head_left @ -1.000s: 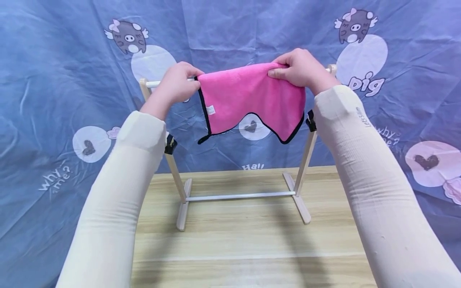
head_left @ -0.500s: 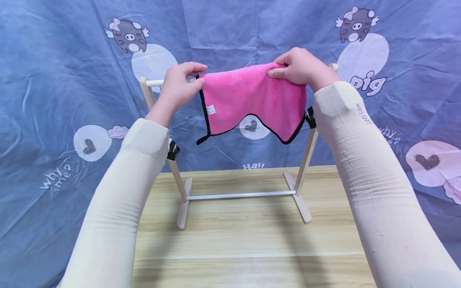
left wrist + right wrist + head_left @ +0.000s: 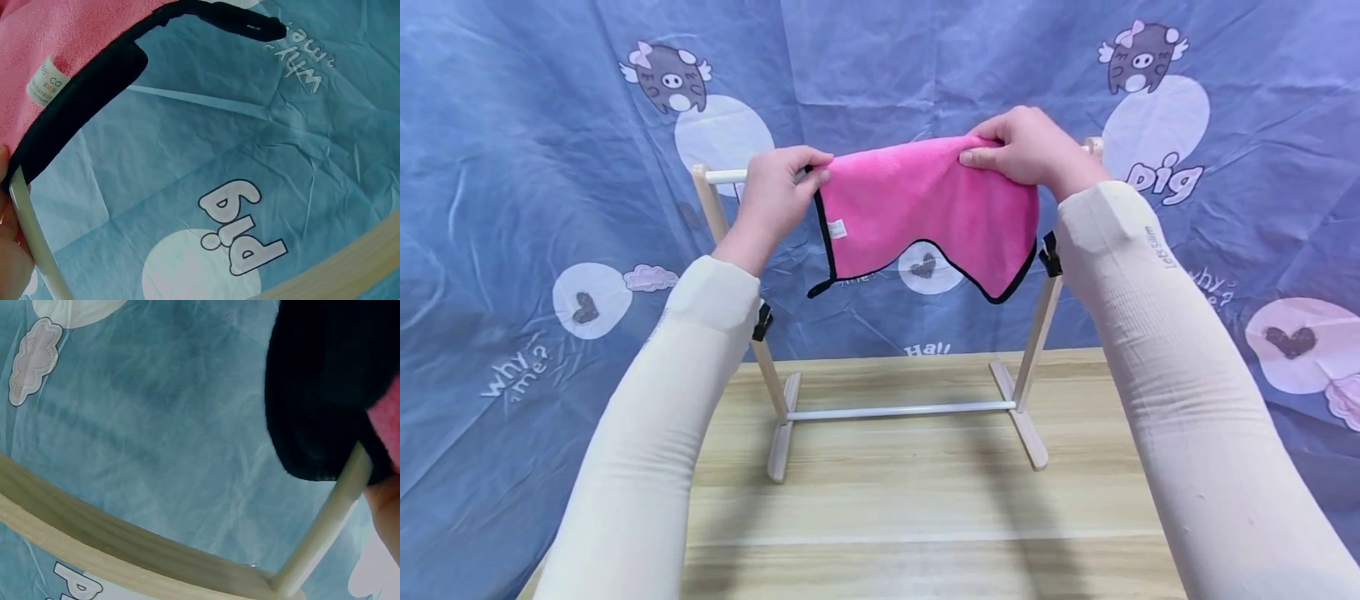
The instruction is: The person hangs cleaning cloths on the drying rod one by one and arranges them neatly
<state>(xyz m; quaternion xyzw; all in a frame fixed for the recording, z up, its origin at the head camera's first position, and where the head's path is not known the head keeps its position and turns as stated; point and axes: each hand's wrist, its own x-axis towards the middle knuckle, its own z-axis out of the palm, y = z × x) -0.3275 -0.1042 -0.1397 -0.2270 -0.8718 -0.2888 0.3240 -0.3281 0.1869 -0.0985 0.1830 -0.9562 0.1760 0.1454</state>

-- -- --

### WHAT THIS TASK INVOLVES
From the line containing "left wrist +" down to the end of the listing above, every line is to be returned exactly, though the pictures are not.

### SOLUTION FOR THIS EXERCISE
left wrist + right wrist + head_left @ +0.000s: 
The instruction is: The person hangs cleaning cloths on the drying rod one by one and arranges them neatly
<state>(xyz m; quaternion xyzw; all in a frame fixed for the recording, z up, its origin at the head camera's first position, and where the head's path is not known the head keeps its position and turns as stated; point and axes: each hand's wrist, its own x-axis towards the middle knuckle, its own z-axis out of the palm, y = z × x) -0.3275 -0.1042 -0.1397 -0.2270 -0.8718 -0.2888 0.3240 -0.3281 0.1869 -0.0985 0.1830 -0.9562 0.1760 0.1454</state>

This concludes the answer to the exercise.